Anoikis is a type of apoptosis induced by cell detachment from the extracellular matrix (ECM), which removes mislocalized cells. Acquisition of anoikis resistance is critical for cancer cells to survive during circulation and, thus, metastasize at a secondary site. Although the sensitization of cancer cells to anoikis is a potential strategy to prevent metastasis, the mechanism underlying anoikis resistance is not well defined. Although family with sequence similarity 188 member B (FAM188B) is predicted as a new deubiquitinase (DUB) member, its biological function has not been fully studied. In this study, we demonstrated that FAM188B knockdown sensitized anoikis of lung cancer cell lines expressing WT-EGFR (A549 and H1299) or TKI-resistant EGFR mutant T790M/L858R (H1975). FAM188B knockdown using si-FAM188B inhibited the growth of all three human lung cancer cell lines cultured in both attachment and suspension conditions. FAM188B knockdown resulted in EGFR downregulation and thus decreased its activity. FAM188B knockdown decreased the activities of several oncogenic proteins downstream of EGFR that are involved in anoikis resistance, including pAkt, pSrc, and pSTAT3, with little changes to their protein levels. Intriguingly, si-FAM188B treatment increased EGFR mRNA levels but decreased its protein levels, which was reversed by treatment with the proteasomal inhibitor MG132, indicating that FAM188B regulates EGFR levels via the proteasomal pathway. In addition, cells transfected with si-FAM188B had decreased expression of FOXM1, an oncogenic transcription factor involved in cell growth and survival. Moreover, FAM188B downregulation reduced metastatic characteristics, such as cell adhesion, invasion, and migration, as well as growth in 3D culture conditions. Finally, tail vein injection of si-FAM188B-treated A549 cells resulted in a decrease in lung metastasis and an increase in mice survival in vivo. Taken together, these findings indicate that FAM188B plays an important role in anoikis resistance and metastatic characteristics by maintaining the levels of various oncogenic proteins and/or their activity, leading to tumor malignancy. Our study suggests FAM188B as a potential target for controlling tumor malignancy.

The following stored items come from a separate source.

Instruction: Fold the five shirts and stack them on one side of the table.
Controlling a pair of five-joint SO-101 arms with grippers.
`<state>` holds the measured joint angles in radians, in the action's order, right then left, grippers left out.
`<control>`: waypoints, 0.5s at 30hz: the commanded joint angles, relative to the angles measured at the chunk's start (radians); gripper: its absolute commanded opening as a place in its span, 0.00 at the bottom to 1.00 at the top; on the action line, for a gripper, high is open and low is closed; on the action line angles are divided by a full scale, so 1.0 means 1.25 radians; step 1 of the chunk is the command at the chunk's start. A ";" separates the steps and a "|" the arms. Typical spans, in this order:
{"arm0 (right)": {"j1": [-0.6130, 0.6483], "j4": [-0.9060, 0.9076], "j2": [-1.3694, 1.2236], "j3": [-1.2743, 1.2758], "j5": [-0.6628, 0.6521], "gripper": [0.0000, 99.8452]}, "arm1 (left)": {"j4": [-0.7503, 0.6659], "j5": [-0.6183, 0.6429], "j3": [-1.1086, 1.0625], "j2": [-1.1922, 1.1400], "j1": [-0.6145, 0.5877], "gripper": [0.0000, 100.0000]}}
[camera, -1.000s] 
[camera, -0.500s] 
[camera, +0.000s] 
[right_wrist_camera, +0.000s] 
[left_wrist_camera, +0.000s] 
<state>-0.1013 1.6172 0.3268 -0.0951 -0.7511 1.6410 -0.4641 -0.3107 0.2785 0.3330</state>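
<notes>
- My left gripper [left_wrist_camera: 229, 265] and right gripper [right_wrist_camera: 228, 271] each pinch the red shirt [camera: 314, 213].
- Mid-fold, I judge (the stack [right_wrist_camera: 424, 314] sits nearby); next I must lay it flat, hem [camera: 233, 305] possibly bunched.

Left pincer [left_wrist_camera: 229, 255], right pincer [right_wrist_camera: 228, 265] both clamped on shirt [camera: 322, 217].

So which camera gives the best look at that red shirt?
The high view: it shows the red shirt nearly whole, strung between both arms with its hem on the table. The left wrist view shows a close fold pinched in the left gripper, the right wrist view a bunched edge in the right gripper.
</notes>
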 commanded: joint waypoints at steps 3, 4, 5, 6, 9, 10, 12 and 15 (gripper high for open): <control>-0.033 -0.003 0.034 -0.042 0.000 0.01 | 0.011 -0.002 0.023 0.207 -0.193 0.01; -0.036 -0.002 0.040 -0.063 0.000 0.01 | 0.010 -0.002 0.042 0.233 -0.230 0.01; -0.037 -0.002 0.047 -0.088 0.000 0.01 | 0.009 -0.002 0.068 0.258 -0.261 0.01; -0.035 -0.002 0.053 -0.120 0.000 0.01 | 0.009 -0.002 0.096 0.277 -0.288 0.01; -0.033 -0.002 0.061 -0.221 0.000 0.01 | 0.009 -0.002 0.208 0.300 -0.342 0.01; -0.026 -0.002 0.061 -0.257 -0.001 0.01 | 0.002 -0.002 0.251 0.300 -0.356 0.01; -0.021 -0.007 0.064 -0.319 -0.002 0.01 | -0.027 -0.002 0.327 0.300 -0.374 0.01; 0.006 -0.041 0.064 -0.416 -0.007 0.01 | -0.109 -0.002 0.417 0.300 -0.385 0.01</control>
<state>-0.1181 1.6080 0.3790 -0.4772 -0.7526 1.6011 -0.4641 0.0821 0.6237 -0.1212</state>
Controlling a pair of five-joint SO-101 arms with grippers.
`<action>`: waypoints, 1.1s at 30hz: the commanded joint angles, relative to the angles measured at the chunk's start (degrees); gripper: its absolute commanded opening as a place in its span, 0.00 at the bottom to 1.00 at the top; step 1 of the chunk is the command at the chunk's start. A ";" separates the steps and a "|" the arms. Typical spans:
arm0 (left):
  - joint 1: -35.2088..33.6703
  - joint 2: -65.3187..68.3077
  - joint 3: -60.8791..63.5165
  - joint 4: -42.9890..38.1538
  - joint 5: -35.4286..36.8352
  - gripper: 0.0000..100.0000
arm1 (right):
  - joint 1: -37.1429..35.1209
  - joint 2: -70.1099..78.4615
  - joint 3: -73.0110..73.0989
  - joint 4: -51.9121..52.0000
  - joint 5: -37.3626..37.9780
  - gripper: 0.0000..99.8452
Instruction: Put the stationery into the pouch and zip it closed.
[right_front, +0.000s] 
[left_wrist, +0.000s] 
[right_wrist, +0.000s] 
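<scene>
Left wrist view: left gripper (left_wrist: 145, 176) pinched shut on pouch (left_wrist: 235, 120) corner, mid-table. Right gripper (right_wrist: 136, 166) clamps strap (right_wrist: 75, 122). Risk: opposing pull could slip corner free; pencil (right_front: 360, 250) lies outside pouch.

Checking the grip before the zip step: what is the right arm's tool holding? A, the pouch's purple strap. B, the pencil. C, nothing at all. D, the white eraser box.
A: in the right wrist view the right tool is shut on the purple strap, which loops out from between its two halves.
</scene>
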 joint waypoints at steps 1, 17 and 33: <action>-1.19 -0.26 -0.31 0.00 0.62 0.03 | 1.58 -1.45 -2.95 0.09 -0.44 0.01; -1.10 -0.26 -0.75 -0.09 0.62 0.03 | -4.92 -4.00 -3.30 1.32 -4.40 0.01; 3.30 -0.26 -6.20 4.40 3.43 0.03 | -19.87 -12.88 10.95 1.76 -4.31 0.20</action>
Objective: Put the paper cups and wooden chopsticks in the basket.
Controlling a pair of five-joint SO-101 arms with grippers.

失巢凋亡是一种由细胞与细胞外基质(ECM)脱离所诱导的细胞凋亡类型,可清除定位错误的细胞。获得失巢凋亡抗性对于癌细胞在循环过程中存活并进而在继发部位转移至关重要。尽管使癌细胞对失巢凋亡敏感是预防转移的一种潜在策略,但失巢凋亡抗性的潜在机制尚未明确。虽然序列相似性家族188成员B(FAM188B)被预测为一种新的去泛素化酶(DUB)成员,但其生物学功能尚未得到充分研究。在本研究中,我们证明FAM188B敲低使表达野生型表皮生长因子受体(WT-EGFR)(A549和H1299)或对酪氨酸激酶抑制剂(TKI)耐药的EGFR突变体T790M/L858R(H1975)的肺癌细胞系对失巢凋亡敏感。使用si-FAM188B敲低FAM188B可抑制在贴壁和悬浮条件下培养的所有三种人肺癌细胞系的生长。FAM188B敲低导致EGFR下调,从而降低其活性。FAM188B敲低降低了EGFR下游几种参与失巢凋亡抗性的致癌蛋白的活性,包括pAkt、pSrc和pSTAT3,而它们的蛋白质水平变化不大。有趣的是,si-FAM188B处理增加了EGFR mRNA水平,但降低了其蛋白质水平,蛋白酶体抑制剂MG132处理可逆转这种情况,表明FAM188B通过蛋白酶体途径调节EGFR水平。此外,用si-FAM188B转染的细胞中,参与细胞生长和存活的致癌转录因子FOXM1的表达降低。此外,FAM188B下调降低了转移特性,如细胞粘附、侵袭和迁移,以及在三维培养条件下的生长。最后,尾静脉注射经si-FAM188B处理的A549细胞导致体内肺转移减少和小鼠存活率增加。综上所述,这些发现表明FAM188B通过维持各种致癌蛋白的水平和/或其活性在失巢凋亡抗性和转移特性中起重要作用,导致肿瘤恶性程度增加。我们的研究表明FAM188B是控制肿瘤恶性程度的潜在靶点。